Write out, word for word, the part of the listing below that opens with the line containing "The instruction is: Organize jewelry" and closes with the line containing "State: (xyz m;", keeping both of those lines and adding no others.

MATERIAL PROVIDED:

• • • • •

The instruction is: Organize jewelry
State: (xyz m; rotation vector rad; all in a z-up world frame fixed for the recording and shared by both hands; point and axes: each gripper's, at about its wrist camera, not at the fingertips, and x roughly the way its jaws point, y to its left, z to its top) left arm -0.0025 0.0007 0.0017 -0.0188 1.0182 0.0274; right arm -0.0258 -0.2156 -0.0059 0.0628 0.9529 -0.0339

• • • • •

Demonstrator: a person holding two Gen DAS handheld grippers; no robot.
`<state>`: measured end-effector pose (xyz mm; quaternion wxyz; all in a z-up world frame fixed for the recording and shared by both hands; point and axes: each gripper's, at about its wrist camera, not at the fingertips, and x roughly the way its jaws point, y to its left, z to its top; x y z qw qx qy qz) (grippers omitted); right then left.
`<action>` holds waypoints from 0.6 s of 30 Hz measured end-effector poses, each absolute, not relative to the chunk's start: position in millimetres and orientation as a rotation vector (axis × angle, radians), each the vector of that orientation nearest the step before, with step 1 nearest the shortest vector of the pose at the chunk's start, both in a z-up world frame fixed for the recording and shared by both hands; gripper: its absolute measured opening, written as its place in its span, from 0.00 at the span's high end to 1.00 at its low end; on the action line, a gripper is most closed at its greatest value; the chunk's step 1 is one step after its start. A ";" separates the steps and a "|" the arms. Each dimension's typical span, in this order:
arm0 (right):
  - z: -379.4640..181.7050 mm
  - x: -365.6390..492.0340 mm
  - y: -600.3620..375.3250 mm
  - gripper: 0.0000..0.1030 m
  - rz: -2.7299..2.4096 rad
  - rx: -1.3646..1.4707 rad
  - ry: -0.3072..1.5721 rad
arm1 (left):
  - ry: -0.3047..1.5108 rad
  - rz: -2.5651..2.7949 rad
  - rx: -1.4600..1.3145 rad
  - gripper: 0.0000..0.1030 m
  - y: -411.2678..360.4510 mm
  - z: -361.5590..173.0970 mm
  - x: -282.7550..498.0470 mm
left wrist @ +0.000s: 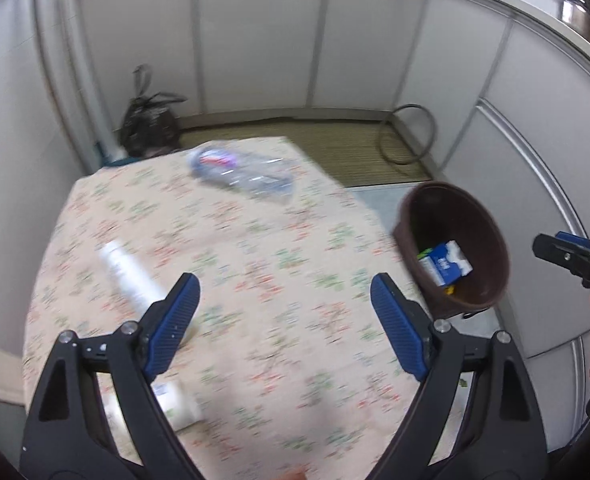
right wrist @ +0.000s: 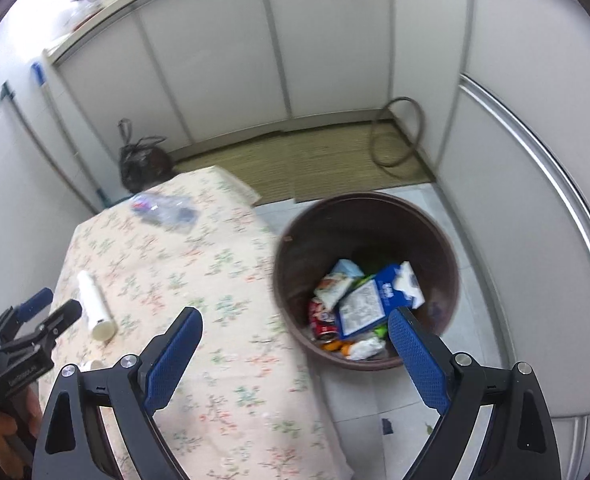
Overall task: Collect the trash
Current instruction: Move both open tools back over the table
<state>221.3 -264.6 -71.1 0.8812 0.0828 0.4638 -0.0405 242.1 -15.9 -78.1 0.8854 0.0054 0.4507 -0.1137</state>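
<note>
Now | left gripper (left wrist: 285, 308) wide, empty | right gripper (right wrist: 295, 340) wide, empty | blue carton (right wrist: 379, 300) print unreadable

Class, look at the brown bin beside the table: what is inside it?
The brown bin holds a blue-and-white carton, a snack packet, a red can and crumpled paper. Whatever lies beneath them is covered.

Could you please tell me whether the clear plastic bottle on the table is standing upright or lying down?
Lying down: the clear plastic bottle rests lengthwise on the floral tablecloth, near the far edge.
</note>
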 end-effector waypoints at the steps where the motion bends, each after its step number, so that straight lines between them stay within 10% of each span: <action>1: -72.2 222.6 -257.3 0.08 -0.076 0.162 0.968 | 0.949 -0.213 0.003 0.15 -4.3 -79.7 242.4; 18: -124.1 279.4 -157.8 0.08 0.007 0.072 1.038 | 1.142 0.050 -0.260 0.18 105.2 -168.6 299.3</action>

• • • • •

OUTPUT:
The instruction is: Organize jewelry
State: (xyz m; rotation vector rad; all in a z-up world frame fixed for the recording and shared by both hands; point and axes: each gripper's, at about its wrist camera, not at the fingertips, and x roughly the way its jaws point, y to its left, z to its top) left arm -0.0025 0.0007 0.0017 -0.0188 1.0182 0.0274; right arm -0.0258 -0.2156 -0.0059 0.0628 0.9529 -0.0339

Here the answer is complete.